One of my readers asked me to write about coronavirus anxiety. I’ve spent the past week coming up with solution-focused approaches to the pandemic because that’s how my brain is wired — I spent seven years and tens of thousands of dollars on my education, so it’s only natural that I want to share what I’ve learned.

I want to feel useful, and supporting people’s mental health journeys is a surefire way of pretending I am not as powerless as the rest of the world, stuck in their homes, watching the days tick by and wondering when the chaos will end.

But I am, even with my master’s degree, my Goodreads list full of counseling textbooks, and the voice in my head that always sounds vaguely like a psychoanalyst. I am powerless, stuck in my home, watching the days tick by and wondering when the chaos will end.

I was going to write about small, concrete actions you can take to manage anxiety. But, before I do, I need to address the elephant in the room.

We are probably looking at our new normal.

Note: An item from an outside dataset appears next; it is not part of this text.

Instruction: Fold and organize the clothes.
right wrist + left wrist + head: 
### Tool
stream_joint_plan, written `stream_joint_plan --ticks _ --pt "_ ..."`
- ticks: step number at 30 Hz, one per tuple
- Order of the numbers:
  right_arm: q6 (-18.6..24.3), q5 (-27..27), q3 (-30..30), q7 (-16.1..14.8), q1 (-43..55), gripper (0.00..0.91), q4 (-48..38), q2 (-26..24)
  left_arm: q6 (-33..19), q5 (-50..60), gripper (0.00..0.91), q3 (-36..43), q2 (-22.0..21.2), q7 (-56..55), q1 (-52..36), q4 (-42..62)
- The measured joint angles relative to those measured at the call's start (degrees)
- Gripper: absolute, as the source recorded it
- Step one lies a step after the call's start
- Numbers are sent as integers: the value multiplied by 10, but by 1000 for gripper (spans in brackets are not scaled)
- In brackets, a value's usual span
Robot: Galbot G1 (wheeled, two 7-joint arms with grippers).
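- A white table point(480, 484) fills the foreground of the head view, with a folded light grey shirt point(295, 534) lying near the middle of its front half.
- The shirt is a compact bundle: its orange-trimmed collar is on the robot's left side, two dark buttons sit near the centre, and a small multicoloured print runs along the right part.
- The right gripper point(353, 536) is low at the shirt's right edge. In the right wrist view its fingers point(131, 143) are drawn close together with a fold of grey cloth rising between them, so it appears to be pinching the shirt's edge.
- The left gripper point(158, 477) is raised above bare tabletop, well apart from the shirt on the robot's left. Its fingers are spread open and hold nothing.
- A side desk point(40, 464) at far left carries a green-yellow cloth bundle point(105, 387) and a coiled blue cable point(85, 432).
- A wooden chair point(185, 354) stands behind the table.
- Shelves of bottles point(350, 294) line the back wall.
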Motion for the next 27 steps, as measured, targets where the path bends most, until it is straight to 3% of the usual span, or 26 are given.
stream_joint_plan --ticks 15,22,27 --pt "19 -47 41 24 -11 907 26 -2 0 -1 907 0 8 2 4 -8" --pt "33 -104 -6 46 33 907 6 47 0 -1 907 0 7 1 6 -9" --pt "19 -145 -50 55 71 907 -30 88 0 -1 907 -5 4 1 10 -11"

It’s a hard pill to swallow. Just this morning, I spent a good 25 minutes crying about the state of the world. I was angry and bitter, and a little bit maniacal. But I was also neck-deep in grief — an undesirable yet pesky emotion that I’ve been putting off for weeks. But wounds don’t heal unless we acknowledge them. We can’t tackle our anxiety until we come to terms with everything we have lost.

In “The Life-Changing Magic of Tidying Up,” Marie Kondo describes her ritual of thanking her belongings. It is, in essence, a gratitude practice. Before donating clothes, appliances, and well-loved couch throws, Kondo takes a moment to thank them: “Thank you for keeping me warm last winter. Thank you for making me a fresh pot of coffee every morning. Thank you for accompanying me through my Netflix queue.”

Kondo’s way of doing things isn’t for everyone, but I think we can learn something from her intentionality, especially now.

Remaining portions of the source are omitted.